You should answer like, without text before this and without numbers before the image names (THIS IS AN FORMAT EXAMPLE, THESE IMAGES DON'T EXISTS ):
IMAGE_01.PNG
IMAGE_02.jpeg
...

First there is a list of image filenames, only answer with these filenames in the order of relevance:

{image_filenames}

The following is a list of image descriptor (one for each image), you should use these to answer the query.

{image_descriptors}

"""

Only using prompt engineering like that may work, but has two annoying problems. First, it is very easy to reach a token limit, even for less than a thousand images (one may be tempted to use Gemini or other APIs that offer longer context windows, but that won’t scale). Second, it is hard to force coherent outputs.

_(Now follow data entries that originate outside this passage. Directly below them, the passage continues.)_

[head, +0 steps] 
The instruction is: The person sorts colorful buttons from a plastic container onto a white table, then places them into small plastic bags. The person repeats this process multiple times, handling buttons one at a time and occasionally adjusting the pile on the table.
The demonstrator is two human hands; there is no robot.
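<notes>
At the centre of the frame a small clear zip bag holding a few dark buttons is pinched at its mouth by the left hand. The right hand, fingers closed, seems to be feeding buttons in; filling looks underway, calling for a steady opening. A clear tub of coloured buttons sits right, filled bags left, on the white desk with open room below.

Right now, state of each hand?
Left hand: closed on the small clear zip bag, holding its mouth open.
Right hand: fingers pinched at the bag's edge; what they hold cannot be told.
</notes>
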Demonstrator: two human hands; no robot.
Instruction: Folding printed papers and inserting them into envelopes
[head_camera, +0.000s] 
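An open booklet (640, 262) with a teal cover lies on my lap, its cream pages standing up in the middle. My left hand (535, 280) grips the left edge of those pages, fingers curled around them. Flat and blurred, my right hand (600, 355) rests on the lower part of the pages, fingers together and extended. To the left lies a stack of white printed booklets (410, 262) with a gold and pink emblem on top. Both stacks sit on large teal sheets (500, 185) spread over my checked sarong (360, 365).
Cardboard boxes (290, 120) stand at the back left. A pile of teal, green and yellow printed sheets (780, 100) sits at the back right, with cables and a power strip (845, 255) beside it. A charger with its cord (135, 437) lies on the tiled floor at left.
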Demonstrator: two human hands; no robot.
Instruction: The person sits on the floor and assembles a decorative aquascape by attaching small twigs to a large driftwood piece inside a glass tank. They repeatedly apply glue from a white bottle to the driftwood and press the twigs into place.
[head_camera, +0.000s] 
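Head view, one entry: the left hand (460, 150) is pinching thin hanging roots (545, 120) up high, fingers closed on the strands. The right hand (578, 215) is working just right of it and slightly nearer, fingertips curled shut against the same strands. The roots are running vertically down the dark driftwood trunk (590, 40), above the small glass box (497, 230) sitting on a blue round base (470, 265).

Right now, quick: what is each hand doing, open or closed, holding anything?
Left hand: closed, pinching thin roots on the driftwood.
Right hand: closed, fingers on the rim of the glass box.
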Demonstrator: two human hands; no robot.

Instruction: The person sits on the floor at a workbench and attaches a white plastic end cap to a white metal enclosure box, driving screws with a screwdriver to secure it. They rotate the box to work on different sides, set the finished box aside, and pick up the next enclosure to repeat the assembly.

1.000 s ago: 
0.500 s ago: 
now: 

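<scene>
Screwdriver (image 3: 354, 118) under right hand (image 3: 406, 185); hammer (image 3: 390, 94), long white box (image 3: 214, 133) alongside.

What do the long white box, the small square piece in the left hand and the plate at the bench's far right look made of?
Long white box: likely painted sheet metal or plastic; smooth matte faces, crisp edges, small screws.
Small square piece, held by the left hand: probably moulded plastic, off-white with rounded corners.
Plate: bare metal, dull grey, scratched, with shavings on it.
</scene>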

For smaller models, it even returns image names that do not exist, and sometimes, the results come with a text preamble that changes each time and that needs to be removed for processing. In my research in text2SQL, that was mitigated using larger models (which don’t hallucinate as much) and by searching the part of the answer that actually corresponds to a formal SQL language.

3. That’s it.

Using LLMs to help with side projects is awesome, especially if you are lazy. Things that would require two or three days of coding can be done in a few hours – with less quality for sure, but still a functional prototype that will give you an insight into whether your idea makes sense or not. That’s where this project comes from, the whole “chatGPT should work for that” new attitude that is changing programming for good. It’s still not as good as 90% of people that hype it up say, but it’s fun.

I’m especially keen to ask the LLMs to structure the solution for the problem itself, so you can discover new ideas and tools that would be a pain to research by yourself.Asking how to solve the problem described here, chatGPT suggested using SBERT and Weaviate, which were outside my radar before that. Still, I think that the ideas here need a little more theoretical foundation so that we understand why sometimes completely unrelated texts may present near embeddings; maybe I will revisit this in the future.